__Action item__
All that is wanted is the line with "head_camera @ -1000" and each line after it to the end of the data below, set down exactly and without pictures.
[Start of Attachment]
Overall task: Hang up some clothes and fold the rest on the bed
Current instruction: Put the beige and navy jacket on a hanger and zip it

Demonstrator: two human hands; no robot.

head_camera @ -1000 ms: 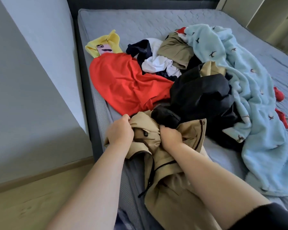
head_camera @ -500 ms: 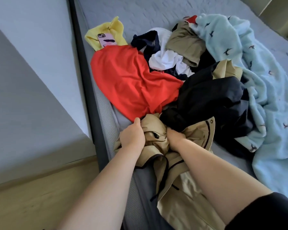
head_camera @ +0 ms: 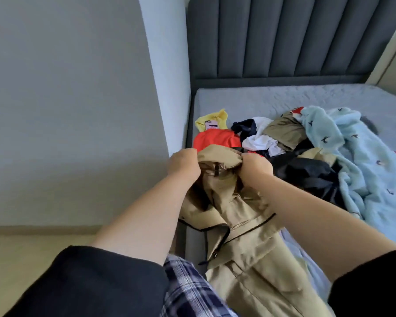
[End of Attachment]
__Expected answer__
head_camera @ -1000 ms: 
head_camera @ -500 ms: 
head_camera @ +0 ms: 

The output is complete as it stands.